Imperfect read alignment, changing parameters does not help #357

tprodanov · 2023-10-31T10:58:20Z

Mapping a read

>A00297:159:HV2LVDSXX:3:1439:25572:32503
AGGCGGCCCCTGCAGTGGTCGCTGATGCAGGCGTTGAAGAATGGGCCCGGGGGCACAAGGTTGTGGCACTCAGCAAAGACCCTGTGGGGCAAAGCGATCAGGACGGAGGGCCCCCAGCGTGCATGCGGGCGGGCGGGGGCGCCCCAGGGC

to the reference

>ref
CCCATGCCCACCACAGCCGCTCTGTGATCTGATGCTGAGCCAGTGAGTCCTCCCCTCGGG
GGTTGCAGGCCCTGGGGCGCCCCCGCCCGCCCGCATGCACGCTGGGGGCCCTCCGTCCTG
ATCGCTTTGCCCCACAGGGTCTTTGCTGAGTGCCACAACCTTGTGCCCCCGGGCCCATTC
TTCAACGCCTGCATCAGCGACCACTGCAGGGCCGCCTTGAGGTGCCCTGCCAGAGCCTGA
GGCTTACGCAGAGCTCTGCCGCGCCCGGGGAGTGTGCAGTGACTGGCGAGGTGCAACCGG
TGGCCTGTGCGGTGAGTGGGGGCGGCCCCGGGCCCCCCAGACCCCTCGGCCTCTCTGAGT
GTCCTGTGCGGTGAGTGGGGGCGGCCCCGGGCCCCCCAGAC

using Strobealign v0.11.0 produces alignment 143=7S with score 296.
Mapping the same read using BWA MEM finds a better alignment 140=1I9= with score 143 (x2 = 286).
Setting high penalty for soft clipping -L 1000 produces a bad alignment 143=1X1=2X1=1X1= with score 2260, for some reason.

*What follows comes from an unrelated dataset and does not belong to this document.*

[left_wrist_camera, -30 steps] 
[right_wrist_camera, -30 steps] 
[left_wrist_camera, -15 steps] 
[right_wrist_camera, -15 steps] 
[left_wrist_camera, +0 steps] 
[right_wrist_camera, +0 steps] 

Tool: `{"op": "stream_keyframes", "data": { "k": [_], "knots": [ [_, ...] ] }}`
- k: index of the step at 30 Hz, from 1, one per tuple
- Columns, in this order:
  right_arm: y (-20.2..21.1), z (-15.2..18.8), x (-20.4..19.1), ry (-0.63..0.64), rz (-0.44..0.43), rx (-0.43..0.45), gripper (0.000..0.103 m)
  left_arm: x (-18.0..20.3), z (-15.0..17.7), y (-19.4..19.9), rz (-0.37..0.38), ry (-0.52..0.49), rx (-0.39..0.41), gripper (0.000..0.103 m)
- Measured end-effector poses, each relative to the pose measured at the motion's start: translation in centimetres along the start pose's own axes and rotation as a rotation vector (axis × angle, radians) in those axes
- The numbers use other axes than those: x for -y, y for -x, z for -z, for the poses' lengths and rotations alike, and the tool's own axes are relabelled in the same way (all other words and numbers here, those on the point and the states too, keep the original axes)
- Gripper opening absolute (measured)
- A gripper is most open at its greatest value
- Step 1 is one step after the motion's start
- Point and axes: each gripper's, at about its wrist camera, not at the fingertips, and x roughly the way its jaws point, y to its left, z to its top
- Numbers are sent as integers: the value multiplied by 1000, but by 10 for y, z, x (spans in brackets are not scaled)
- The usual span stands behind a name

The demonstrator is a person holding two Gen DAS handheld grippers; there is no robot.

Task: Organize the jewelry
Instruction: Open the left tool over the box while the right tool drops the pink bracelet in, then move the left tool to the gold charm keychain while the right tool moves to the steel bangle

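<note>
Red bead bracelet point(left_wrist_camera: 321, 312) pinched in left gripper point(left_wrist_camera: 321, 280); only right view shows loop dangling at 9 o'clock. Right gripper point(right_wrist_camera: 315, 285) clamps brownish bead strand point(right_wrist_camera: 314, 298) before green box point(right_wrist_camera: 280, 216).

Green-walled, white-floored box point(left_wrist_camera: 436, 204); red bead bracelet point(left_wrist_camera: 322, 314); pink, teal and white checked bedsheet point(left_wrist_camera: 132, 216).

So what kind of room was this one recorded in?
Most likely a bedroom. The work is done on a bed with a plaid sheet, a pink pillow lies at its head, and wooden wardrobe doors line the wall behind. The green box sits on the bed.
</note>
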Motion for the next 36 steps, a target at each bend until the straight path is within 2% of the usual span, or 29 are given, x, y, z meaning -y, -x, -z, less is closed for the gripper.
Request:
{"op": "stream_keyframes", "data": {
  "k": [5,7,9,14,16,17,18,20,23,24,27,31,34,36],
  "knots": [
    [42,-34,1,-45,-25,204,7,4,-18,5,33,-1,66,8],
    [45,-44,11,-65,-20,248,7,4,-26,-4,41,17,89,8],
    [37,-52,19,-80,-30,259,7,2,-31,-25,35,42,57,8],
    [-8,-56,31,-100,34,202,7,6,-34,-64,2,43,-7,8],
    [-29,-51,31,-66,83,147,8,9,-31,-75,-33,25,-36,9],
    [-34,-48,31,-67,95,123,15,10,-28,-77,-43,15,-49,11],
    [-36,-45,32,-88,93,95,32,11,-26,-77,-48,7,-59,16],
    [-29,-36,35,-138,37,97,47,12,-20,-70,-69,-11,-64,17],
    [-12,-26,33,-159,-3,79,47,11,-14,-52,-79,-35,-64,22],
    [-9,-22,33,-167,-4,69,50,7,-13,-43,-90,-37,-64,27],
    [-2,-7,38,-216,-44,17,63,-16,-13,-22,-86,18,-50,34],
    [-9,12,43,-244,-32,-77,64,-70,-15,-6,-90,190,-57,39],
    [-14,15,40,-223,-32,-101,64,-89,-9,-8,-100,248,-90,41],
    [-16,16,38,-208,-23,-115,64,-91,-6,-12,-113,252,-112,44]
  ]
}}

Decreasing gap opening (-O) penalty and increasing match bonus/mismatch penalty (-A/B) did not help.
I tried changing seeding arguments -m/k/c/u/l, but with no luck for now.

Maybe part of the strobemer aligns in place of the 1 bp insert and this breaks the rest of the alignment, but it is strange that alignment cannot be fixed by modifying seeding arguments.
Also, extremely high score with high soft clipping penalty without the actual soft clipping seems like a bug.

The text was updated successfully, but these errors were encountered:

ksahlin · 2023-10-31T12:38:34Z

Excellent bug report, I can reproduce your results.

I will discuss with @marcelm. Thanks for letting us know!

marcelm · 2023-11-06T10:44:45Z

Also, extremely high score with high soft clipping penalty without the actual soft clipping seems like a bug.

The soft clipping penalty is not actually a penalty, but an "end bonus". It is added to the score for each end that reaches the end. This is also why you get the score 2260 when you set -L 1000.

(I know this is not documented correctly, and we need to fix this. – And maybe the better fix would be to make it actually be a soft-clipping penalty.)

I believe the issue may be that the alignment library we are using (SSW) does not directly support soft clipping penalties. We just let it find an alignment that is allowed to start and end anywhere within the read, and then afterwards try to extend it towards the end of the reads and adjust the score accordingly.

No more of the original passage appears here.